I dunno, I think a more interesting discussion would be one which tried to more definitively distinguish between pop and high culture, rather than one which simply defines a singular facet of our cultural identity. Simply defining what pop culture won't, I feel, actually lead to any lessons unless what isn't popular culture is also defined, so as to allow a more thorough, holistic examination of what culture is as a whole, and how it influences one's self.

Building on this, I'm gonna try and make a case-by-case response on what that guy noted as John Storey's six definitions of pop culture, and maybe build on that to create my own theory on culture. Be warned that I'm writing this in the late evening, and I'm really not much of a culture expert, so this might have a lot of holes.

First, here goes an individual 'attack' on each of the concepts of pop culture as considered somehow independently from each other, as well as what they imply to be definitions of high culture.

1. On Pop Culture as culture achieved by numbers: I don't think this is a whole, or even true, definition of what most people consider as pop culture. I'm going to cite a very old, and very religious, example here: that of the culture of sin in the society of the ancient Hebrews. Basically, sin is something a lot of Hebrews back then supposedly participated in, but as a part of their cultural identity sin is something they wholly reject, hence it can't really be considered a part of their pop culture. Of course, this isn't without considering whether or not the culture of sin really is pop culture, as what they accept is a proper part of their culture, that of purity in the law of God, is actually a part of their high culture.

Playing into the freshly-said idea, if we considered this definition of pop culture as law, then what exactly would be high culture?

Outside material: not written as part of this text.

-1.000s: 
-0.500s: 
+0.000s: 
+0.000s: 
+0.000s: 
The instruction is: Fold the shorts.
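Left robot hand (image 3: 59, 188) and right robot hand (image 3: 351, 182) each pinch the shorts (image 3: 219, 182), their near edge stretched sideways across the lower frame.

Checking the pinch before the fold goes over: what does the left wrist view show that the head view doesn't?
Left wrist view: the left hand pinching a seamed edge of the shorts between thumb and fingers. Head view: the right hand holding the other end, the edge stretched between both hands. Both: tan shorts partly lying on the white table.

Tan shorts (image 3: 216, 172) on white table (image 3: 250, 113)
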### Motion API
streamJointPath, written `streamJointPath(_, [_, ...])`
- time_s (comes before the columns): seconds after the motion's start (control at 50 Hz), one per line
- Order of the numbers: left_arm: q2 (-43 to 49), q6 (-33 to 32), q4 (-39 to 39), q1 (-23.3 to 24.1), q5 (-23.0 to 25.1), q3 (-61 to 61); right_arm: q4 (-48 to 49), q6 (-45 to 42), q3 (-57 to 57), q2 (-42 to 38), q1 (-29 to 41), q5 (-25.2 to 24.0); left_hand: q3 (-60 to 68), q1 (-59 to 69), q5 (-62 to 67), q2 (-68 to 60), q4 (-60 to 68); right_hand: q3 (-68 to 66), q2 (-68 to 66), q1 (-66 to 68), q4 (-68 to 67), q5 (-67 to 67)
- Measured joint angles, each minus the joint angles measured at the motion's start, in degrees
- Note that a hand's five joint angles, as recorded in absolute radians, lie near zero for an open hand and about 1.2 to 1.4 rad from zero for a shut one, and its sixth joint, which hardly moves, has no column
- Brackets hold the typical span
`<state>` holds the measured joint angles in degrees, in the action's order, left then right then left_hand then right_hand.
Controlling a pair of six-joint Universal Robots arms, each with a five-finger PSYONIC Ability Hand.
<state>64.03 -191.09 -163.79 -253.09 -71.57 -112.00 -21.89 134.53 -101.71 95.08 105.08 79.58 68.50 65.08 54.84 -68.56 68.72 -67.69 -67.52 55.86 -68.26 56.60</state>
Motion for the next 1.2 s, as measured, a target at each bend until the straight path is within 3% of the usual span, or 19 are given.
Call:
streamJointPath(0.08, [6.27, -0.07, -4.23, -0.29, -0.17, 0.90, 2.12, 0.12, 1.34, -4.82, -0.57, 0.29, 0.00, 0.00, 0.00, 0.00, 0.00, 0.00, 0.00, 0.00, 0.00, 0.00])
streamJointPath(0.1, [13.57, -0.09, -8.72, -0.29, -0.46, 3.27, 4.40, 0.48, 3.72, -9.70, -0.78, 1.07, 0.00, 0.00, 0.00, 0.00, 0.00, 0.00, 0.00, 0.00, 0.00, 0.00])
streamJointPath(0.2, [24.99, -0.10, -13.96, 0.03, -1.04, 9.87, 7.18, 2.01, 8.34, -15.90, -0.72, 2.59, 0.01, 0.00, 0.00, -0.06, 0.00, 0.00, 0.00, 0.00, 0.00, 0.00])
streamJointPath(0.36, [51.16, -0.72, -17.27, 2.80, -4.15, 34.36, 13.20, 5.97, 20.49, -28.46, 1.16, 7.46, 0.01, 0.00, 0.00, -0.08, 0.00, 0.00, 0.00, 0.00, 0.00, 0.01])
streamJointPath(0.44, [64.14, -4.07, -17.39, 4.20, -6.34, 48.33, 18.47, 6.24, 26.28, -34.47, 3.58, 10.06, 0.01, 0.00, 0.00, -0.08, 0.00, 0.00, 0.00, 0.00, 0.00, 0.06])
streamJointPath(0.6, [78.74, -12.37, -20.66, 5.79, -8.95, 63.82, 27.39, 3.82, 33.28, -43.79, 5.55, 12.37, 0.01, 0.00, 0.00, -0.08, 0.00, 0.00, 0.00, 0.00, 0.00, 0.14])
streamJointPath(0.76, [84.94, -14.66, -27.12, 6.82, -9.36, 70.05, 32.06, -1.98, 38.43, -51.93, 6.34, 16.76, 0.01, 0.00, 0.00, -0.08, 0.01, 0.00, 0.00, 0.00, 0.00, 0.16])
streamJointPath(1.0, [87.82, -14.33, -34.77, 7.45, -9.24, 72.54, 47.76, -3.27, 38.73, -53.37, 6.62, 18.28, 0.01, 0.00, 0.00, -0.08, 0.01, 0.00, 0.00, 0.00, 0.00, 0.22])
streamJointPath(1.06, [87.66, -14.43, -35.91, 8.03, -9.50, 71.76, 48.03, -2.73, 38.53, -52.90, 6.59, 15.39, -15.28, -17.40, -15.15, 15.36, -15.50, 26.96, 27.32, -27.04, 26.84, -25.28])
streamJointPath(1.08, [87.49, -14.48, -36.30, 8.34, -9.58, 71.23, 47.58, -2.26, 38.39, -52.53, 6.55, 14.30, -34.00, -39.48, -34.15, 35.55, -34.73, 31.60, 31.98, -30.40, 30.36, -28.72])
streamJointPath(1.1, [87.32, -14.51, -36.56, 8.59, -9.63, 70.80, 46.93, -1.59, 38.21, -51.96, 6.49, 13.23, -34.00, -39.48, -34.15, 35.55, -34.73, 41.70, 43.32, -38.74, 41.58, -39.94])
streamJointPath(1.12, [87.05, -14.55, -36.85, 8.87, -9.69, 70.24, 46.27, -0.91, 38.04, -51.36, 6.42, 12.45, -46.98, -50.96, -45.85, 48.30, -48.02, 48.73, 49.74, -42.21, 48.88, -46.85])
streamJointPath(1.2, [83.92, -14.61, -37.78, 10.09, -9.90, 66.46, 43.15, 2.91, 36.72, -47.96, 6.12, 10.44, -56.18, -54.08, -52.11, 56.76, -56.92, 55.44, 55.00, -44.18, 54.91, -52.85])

High culture, I guess, would be culture less people like. Of course, this definition would really be very problematic, since popularity by numbers is too fickle and dynamic a quality to really be dependable on this respect, as well as conflicting with the ideas of what a lot of people think is actually pop culture (case in point: Madonna's earlier albums are examples of pop culture, but way less people are actually in to True Blue now than in the eighties; does this mean her old albums could now be considered part of the classical repertoire?).

2. On Pop Culture that isn't difficult or scarce: Again, I really don't think this is a whole, or even true, definition of what most people think is pop culture, excepting, perhaps, last century's modernist society, which, with the advent of guys like Pollock and them other abstract expressionists, essentially made easier the process of high culture.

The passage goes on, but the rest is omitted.